▶ [What the exercise asks] Strip the pictures, then copy the remaining data exactly as it stands.

▶ [Available data]
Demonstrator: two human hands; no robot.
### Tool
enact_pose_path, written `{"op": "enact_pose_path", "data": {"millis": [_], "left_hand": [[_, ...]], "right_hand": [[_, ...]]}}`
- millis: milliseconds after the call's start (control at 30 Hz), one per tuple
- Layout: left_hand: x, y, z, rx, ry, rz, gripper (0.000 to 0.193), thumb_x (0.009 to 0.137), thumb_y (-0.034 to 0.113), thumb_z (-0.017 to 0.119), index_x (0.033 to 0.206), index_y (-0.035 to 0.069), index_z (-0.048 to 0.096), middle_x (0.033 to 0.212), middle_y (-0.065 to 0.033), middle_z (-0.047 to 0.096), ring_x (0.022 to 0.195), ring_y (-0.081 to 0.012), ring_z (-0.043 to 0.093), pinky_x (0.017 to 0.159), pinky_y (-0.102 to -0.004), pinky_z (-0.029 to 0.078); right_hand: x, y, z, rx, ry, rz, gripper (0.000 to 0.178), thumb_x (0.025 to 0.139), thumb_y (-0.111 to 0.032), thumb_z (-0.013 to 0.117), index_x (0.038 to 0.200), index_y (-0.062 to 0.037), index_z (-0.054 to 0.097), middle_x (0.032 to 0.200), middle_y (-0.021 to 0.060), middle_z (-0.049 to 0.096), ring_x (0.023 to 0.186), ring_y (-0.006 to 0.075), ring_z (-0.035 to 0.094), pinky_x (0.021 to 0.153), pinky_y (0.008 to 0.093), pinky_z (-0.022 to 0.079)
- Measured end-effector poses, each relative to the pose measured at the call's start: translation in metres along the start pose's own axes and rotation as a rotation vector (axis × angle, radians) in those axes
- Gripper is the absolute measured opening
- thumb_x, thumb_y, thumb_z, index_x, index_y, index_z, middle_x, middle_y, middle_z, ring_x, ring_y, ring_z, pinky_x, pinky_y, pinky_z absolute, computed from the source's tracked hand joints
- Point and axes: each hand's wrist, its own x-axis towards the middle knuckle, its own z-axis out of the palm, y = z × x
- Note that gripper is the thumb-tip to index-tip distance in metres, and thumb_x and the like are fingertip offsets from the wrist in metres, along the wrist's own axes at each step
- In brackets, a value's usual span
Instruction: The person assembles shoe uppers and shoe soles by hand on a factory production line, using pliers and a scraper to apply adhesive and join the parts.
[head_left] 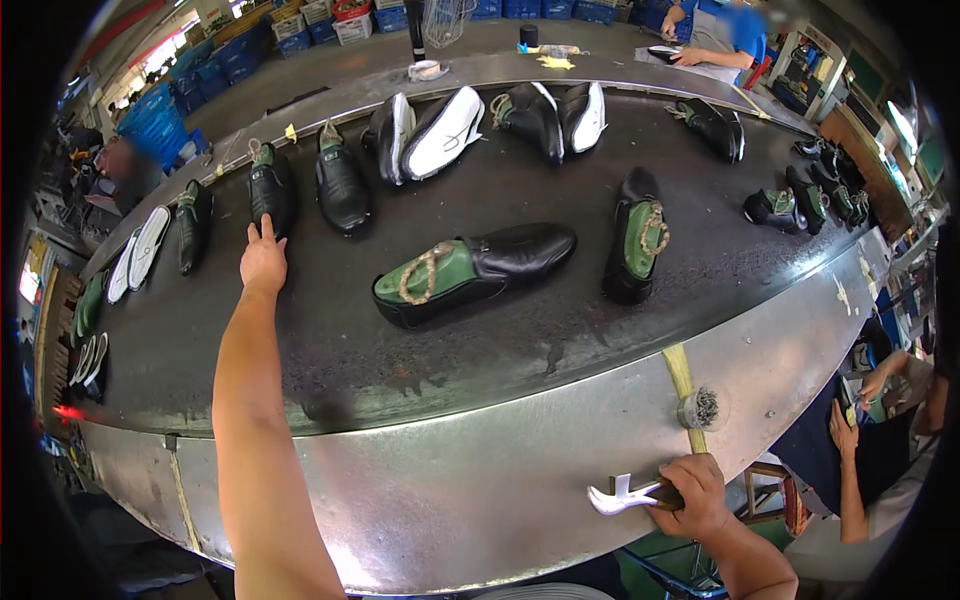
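Apparent pick-up step: left hand point(264, 266), fingers extended, at black shoe point(268, 185); right hand point(697, 495) clenches hammer point(625, 496); grasping calls for curled left fingers.

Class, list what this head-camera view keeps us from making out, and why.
All in the head view:
Hammer: most of its handle is covered by the right hand.
Black shoe: part of its toe is hidden by the left hand.
Small round tub: contents too small to identify.
Far-right shoes: small, overlapping, uncountable.

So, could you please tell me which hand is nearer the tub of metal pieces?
Right hand, holding a hammer on the near side of the tub; the left hand is far leftward, by a black shoe.
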Motion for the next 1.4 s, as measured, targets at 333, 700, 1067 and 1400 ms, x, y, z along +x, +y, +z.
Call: {"op": "enact_pose_path", "data": {"millis": [333, 700, 1067, 1400], "left_hand": [[-0.045, 0.017, -0.050, -0.087, 0.481, 0.220, 0.063, 0.088, 0.033, 0.068, 0.140, 0.003, 0.047, 0.151, -0.0223, 0.038, 0.144, -0.0392, 0.030, 0.112, -0.0576, 0.025], [-0.025, 0.137, 0.012, -0.267, 0.039, 0.191, 0.081, 0.094, 0.047, 0.062, 0.150, -0.002, 0.031, 0.158, -0.0264, 0.026, 0.146, -0.0432, 0.028, 0.117, -0.0469, 0.033], [-0.023, 0.017, -0.028, -0.396, -0.014, -0.304, 0.077, 0.085, 0.068, 0.060, 0.127, 0.003, 0.067, 0.157, -0.0299, 0.027, 0.151, -0.0444, 0.009, 0.114, -0.0574, 0.031], [-0.061, 0.000, -0.053, -0.320, -0.187, -0.227, 0.068, 0.092, 0.056, 0.057, 0.121, -0.005, 0.067, 0.156, -0.0328, 0.027, 0.132, -0.0399, 0.051, 0.109, -0.0438, 0.042]], "right_hand": [[0.001, -0.003, 0.006, 0.010, 0.033, 0.012, 0.053, 0.060, -0.017, 0.082, 0.106, -0.0025, 0.062, 0.093, 0.0120, 0.060, 0.079, 0.0317, 0.060, 0.072, 0.0417, 0.049], [-0.007, -0.009, 0.013, 0.022, 0.008, 0.030, 0.055, 0.058, -0.016, 0.083, 0.106, -0.0019, 0.060, 0.098, 0.0148, 0.061, 0.083, 0.0339, 0.060, 0.074, 0.0437, 0.048], [-0.002, -0.015, 0.015, 0.027, 0.035, 0.014, 0.056, 0.058, -0.014, 0.081, 0.108, -0.0019, 0.059, 0.098, 0.0153, 0.060, 0.081, 0.0335, 0.059, 0.071, 0.0433, 0.048], [-0.005, -0.023, 0.020, 0.037, 0.060, 0.040, 0.054, 0.061, -0.014, 0.081, 0.109, -0.0012, 0.061, 0.104, 0.0169, 0.061, 0.091, 0.0377, 0.059, 0.080, 0.0464, 0.049]]}}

▶ [Written reply]
Demonstrator: two human hands; no robot.
### Tool
enact_pose_path, written `{"op": "enact_pose_path", "data": {"millis": [_], "left_hand": [[_, ...]], "right_hand": [[_, ...]]}}`
- millis: milliseconds after the call's start (control at 30 Hz), one per tuple
- Layout: left_hand: x, y, z, rx, ry, rz, gripper (0.000 to 0.193), thumb_x (0.009 to 0.137), thumb_y (-0.034 to 0.113), thumb_z (-0.017 to 0.119), index_x (0.033 to 0.206), index_y (-0.035 to 0.069), index_z (-0.048 to 0.096), middle_x (0.033 to 0.212), middle_y (-0.065 to 0.033), middle_z (-0.047 to 0.096), ring_x (0.022 to 0.195), ring_y (-0.081 to 0.012), ring_z (-0.043 to 0.093), pinky_x (0.017 to 0.159), pinky_y (-0.102 to -0.004), pinky_z (-0.029 to 0.078); right_hand: x, y, z, rx, ry, rz, gripper (0.000 to 0.178), thumb_x (0.025 to 0.139), thumb_y (-0.111 to 0.032), thumb_z (-0.013 to 0.117), index_x (0.038 to 0.200), index_y (-0.062 to 0.037), index_z (-0.054 to 0.097), middle_x (0.032 to 0.200), middle_y (-0.021 to 0.060), middle_z (-0.049 to 0.096), ring_x (0.023 to 0.186), ring_y (-0.006 to 0.075), ring_z (-0.035 to 0.094), pinky_x (0.021 to 0.153), pinky_y (0.008 to 0.093), pinky_z (-0.022 to 0.079)
- Measured end-effector poses, each relative to the pose measured at the call's start: translation in metres along the start pose's own axes and rotation as a rotation vector (axis × angle, radians) in those axes
- Gripper is the absolute measured opening
- thumb_x, thumb_y, thumb_z, index_x, index_y, index_z, middle_x, middle_y, middle_z, ring_x, ring_y, ring_z, pinky_x, pinky_y, pinky_z absolute, computed from the source's tracked hand joints
- Point and axes: each hand's wrist, its own x-axis towards the middle knuckle, its own z-axis out of the palm, y = z × x
- Note that gripper is the thumb-tip to index-tip distance in metres, and thumb_x and the like are fingertip offsets from the wrist in metres, along the wrist's own axes at each step
- In brackets, a value's usual span
Instruction: The person assembles shoe uppers and shoe soles by hand on a factory production line, using pliers and a scraper to apply adhesive and join the parts.
[head_left] 
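Apparent pick-up step: left hand point(264, 266), fingers extended, at black shoe point(268, 185); right hand point(697, 495) clenches hammer point(625, 496); grasping calls for curled left fingers.

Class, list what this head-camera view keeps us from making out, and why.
All in the head view:
Hammer: most of its handle is covered by the right hand.
Black shoe: part of its toe is hidden by the left hand.
Small round tub: contents too small to identify.
Far-right shoes: small, overlapping, uncountable.

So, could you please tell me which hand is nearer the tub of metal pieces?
Right hand, holding a hammer on the near side of the tub; the left hand is far leftward, by a black shoe.
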Motion for the next 1.4 s, as measured, targets at 333, 700, 1067 and 1400 ms, x, y, z along +x, +y, +z.
Call: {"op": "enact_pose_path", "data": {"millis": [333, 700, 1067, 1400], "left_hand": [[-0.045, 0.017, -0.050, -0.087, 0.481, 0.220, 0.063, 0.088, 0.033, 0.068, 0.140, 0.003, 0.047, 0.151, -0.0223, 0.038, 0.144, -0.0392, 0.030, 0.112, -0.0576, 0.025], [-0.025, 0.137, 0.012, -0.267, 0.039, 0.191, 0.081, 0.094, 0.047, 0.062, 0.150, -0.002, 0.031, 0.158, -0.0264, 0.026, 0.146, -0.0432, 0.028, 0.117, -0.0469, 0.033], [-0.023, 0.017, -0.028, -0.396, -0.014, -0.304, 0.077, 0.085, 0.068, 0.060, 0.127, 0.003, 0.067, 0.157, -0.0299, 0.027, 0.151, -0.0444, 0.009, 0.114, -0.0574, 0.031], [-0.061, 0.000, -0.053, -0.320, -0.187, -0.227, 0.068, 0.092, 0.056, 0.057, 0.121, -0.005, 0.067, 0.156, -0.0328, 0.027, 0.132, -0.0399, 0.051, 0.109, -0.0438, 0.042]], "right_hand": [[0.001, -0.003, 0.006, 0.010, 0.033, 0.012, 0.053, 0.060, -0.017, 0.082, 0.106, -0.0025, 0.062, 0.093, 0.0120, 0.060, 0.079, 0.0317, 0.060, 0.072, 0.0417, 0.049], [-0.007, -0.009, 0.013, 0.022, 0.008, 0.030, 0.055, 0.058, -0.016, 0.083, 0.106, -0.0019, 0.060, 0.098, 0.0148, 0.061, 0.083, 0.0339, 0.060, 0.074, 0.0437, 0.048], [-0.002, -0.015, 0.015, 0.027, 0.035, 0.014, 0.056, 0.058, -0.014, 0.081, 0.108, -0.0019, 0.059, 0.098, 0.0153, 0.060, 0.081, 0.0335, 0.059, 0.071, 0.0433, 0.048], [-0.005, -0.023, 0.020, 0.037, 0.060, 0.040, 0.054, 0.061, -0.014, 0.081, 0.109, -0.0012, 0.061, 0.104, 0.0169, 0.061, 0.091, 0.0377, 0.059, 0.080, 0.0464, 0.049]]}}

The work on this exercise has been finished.